In September 2020, 10 new single room birthing suites were opened, bringing the total of single room birthing suites to 27. These new rooms are part of an expansion of BC Women’s Cedar Birthing Suites, which also includes a new family lounge where family members and visitors can relax and wait, and where siblings can play.
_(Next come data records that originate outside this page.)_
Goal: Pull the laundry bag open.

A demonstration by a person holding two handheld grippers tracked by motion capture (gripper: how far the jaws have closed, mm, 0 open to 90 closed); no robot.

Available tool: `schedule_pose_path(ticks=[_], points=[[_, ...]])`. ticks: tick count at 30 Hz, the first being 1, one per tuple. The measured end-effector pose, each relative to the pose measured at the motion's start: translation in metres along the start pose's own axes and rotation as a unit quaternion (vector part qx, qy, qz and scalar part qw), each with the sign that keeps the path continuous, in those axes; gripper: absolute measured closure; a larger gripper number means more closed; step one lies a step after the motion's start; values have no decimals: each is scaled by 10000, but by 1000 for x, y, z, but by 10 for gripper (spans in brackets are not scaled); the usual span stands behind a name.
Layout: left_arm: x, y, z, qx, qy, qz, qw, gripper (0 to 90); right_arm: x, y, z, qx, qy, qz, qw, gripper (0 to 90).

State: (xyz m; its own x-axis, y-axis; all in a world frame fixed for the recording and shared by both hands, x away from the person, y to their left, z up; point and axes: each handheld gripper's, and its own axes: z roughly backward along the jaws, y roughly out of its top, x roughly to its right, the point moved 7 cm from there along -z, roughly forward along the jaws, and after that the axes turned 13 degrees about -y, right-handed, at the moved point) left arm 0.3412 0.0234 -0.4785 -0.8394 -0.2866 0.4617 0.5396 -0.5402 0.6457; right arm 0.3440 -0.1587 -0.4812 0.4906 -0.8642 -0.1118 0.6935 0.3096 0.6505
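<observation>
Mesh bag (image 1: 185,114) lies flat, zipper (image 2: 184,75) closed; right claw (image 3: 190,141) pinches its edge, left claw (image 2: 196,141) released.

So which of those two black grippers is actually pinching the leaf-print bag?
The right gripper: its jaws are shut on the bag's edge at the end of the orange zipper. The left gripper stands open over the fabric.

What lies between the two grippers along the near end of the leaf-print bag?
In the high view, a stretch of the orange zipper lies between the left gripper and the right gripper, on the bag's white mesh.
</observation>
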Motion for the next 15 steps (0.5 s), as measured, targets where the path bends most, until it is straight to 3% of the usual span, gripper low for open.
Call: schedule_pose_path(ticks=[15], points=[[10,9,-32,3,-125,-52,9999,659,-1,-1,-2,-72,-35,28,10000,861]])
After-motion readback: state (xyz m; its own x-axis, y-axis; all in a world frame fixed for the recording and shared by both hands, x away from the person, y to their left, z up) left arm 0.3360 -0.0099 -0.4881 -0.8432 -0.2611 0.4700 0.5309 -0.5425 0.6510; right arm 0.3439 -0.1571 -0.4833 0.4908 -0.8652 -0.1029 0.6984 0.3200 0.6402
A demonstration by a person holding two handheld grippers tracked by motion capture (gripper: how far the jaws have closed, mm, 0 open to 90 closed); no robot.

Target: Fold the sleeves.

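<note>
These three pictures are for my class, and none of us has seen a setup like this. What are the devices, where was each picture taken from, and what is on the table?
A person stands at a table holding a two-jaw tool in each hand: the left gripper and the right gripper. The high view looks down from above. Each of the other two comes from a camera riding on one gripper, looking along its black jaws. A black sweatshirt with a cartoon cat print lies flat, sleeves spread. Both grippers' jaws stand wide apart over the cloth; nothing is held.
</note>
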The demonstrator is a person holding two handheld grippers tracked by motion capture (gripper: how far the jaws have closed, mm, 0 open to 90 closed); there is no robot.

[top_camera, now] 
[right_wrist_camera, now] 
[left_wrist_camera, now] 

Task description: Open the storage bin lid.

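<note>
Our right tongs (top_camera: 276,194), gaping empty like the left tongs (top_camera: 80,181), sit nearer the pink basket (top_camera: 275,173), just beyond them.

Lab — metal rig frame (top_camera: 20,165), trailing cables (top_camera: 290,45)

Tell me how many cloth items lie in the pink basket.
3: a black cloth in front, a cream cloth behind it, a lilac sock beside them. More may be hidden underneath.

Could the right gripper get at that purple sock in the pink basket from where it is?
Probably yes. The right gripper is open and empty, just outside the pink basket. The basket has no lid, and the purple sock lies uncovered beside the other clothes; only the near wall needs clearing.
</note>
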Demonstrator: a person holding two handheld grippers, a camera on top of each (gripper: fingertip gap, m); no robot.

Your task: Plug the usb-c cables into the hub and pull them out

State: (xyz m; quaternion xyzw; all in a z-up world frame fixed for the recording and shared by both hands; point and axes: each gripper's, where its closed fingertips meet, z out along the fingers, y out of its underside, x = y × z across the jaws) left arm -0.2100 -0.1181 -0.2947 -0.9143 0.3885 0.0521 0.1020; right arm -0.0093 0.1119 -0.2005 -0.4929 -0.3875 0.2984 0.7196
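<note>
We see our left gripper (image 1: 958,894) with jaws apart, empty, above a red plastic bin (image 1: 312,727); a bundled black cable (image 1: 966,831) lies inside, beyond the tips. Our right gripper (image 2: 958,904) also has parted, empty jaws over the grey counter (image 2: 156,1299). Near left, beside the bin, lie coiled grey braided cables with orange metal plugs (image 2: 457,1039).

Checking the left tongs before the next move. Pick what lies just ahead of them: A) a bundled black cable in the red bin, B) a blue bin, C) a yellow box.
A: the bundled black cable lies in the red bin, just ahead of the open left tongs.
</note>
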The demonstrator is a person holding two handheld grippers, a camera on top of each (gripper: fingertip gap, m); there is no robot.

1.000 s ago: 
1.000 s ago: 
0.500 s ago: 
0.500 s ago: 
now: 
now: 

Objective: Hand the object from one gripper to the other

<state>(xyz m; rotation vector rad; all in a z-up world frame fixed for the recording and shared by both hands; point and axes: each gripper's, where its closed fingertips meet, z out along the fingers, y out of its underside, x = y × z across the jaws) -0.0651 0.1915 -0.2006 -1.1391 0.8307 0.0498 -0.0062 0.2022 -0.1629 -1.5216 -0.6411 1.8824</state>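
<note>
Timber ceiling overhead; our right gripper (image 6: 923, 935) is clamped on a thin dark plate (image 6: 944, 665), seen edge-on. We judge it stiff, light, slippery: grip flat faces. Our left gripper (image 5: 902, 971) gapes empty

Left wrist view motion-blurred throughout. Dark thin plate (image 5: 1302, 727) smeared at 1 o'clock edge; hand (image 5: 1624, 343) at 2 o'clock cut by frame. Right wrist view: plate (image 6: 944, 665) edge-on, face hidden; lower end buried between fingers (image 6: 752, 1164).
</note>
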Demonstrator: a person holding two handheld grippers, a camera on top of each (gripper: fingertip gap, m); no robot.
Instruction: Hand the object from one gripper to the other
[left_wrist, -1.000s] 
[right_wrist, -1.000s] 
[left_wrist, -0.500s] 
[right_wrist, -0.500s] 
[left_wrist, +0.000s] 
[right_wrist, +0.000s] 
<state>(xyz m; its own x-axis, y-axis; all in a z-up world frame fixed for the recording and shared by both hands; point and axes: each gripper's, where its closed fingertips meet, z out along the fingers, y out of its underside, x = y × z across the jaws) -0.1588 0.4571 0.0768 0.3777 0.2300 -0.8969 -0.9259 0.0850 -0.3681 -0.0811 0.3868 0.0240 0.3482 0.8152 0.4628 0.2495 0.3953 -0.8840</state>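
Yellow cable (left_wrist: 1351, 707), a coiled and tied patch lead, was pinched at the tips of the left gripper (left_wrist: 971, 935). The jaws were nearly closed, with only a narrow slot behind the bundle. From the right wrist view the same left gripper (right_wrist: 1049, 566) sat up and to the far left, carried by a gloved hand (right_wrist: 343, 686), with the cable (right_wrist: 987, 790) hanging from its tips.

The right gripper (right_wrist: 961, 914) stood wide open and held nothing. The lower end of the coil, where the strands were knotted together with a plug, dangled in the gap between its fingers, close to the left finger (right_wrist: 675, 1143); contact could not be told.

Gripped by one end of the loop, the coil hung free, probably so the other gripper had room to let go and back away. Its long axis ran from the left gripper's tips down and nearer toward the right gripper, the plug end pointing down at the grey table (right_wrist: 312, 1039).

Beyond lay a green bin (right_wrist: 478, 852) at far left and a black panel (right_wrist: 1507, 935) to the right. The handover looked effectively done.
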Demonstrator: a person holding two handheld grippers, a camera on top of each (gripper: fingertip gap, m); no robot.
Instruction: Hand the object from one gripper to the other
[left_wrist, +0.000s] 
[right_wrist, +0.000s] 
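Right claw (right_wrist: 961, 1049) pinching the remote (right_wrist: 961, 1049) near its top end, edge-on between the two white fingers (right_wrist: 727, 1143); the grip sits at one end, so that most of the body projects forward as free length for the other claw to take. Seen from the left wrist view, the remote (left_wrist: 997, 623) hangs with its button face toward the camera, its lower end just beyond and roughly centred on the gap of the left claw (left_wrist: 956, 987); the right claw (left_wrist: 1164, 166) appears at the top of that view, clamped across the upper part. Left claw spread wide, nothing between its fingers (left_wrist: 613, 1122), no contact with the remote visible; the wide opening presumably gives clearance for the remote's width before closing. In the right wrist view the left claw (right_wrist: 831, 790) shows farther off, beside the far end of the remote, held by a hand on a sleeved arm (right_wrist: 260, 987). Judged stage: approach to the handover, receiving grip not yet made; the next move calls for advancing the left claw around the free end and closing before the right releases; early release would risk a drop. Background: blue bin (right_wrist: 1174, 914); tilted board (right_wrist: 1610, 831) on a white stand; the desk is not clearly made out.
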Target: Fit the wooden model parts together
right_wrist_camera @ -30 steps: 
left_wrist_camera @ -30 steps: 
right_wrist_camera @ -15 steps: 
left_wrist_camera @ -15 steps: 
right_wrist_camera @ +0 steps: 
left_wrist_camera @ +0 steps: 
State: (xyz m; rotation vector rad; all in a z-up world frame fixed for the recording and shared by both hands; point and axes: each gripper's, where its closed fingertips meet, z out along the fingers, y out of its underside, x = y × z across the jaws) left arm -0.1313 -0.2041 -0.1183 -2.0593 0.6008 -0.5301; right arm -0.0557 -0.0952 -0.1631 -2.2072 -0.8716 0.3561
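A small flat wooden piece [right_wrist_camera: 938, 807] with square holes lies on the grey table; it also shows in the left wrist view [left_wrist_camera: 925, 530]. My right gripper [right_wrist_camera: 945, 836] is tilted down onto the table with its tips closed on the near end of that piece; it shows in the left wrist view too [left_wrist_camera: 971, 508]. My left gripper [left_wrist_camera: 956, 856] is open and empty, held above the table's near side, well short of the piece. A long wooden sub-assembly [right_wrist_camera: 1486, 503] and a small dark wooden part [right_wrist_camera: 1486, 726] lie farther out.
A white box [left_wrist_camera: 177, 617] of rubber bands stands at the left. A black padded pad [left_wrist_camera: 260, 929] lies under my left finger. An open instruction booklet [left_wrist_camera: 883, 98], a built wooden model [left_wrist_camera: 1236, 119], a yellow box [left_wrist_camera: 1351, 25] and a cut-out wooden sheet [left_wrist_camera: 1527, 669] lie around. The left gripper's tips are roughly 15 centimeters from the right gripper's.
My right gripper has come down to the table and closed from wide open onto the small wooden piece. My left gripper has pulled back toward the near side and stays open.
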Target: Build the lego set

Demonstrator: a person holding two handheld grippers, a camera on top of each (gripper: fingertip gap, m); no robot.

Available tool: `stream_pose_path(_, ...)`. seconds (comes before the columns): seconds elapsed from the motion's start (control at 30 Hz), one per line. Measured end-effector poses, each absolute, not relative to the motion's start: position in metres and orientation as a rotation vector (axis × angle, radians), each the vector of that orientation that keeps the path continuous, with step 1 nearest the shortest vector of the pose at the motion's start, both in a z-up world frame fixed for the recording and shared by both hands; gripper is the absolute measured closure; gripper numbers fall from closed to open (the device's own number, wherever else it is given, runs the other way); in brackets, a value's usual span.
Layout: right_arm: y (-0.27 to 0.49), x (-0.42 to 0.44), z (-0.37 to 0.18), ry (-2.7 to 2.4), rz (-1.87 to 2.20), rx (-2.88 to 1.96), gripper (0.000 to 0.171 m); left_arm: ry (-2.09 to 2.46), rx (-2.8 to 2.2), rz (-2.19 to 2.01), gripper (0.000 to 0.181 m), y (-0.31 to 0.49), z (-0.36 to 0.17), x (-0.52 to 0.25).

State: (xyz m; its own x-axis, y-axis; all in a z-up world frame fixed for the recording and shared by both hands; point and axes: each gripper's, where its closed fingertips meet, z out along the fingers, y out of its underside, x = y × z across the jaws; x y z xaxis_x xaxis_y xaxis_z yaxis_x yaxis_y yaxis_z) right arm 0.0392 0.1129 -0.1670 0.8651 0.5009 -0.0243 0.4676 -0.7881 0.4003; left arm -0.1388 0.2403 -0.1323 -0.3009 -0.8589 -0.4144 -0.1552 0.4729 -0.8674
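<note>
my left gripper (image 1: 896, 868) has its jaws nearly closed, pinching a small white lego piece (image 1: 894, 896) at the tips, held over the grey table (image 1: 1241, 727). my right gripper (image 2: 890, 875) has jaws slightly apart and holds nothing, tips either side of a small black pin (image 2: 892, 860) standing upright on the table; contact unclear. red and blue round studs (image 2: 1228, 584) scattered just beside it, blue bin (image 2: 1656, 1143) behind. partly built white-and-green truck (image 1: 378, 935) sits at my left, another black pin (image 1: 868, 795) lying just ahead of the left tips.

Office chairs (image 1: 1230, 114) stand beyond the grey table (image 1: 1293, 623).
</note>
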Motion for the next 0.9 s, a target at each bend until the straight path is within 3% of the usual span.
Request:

== Specializations and services ==
Under the Provincial Health Services Authority, BC Women's Hospital & Health Centre has a mandate to serve women, babies and their families across B.C. Only 43 percent of patients reside in the Lower Mainland, while 57 per cent of patients live in other areas of B.C. With many specialized women's health services not available anywhere else in the province, BC Women's treats over 68,000 patients each year.

Its specialists and staff:
- deliver approximately 7,200 babies per year
- provide high risk maternity care (1,200 high risk premature + sick newborns in Neonatal Intensive Care annually)
- operate with 85 antepartum/postpartum beds, including 29 high risk beds, plus 9 delivery suites and 10 neonatal care nursery beds
- support low-risk mothers and families in 7 new single room maternity care rooms
- provide care for more than 42,500 in-patients visits each year
- see patients 24/7 at the Urgent Care Centre (pregnant women who are registered to deliver here, or who have delivered and up to six weeks post-birth

As a health centre, BC Women's provides care and treatment to over 19,000 outpatients each year through women's health services including:
- Maternity Ambulatory Program
- Provincial Milk Bank (serves 1,200 high risk premature and sick newborns in neonatal ICU care annually)
- The Oak Tree Clinic: Women & Children with HIV/AIDS
- Breast Health Program
- Reproductive Health
- Heartwood Centre — A 27-bed residential addiction treatment & rehab program
- Aboriginal Health Program
- Sexual Assault Program
- Continence Program
- Midwifery Program
- Integrated Gynecological Surgical Daycare

== The Foundation ==
BC Women's Health Foundation supports the capital equipment, diagnostic, patient care, research and education needs of the hospital and health centre through fund-raising, planned giving and corporate partnerships.
Aurora Centre closed in August 2011. There is a new Heartwood program in its place.

== Women's Health Research Institute at BC Women's ==
In March 2005, the Women’s Health Research Institute (WHRI) was established by BC Women’s Hospital + Health Centre to enhance and galvanize the impact of women’s health research conducted at BC Women’s and throughout BC. A leading academic women’s and newborn health research centre embedded within the hospital. WHRI is devoted to improving the health and health care of girls and women through knowledge generation, serving as a catalyst for research in women’s health and supporting an expanding provincial and national network of women’s health researchers, policy makers and healthcare providers.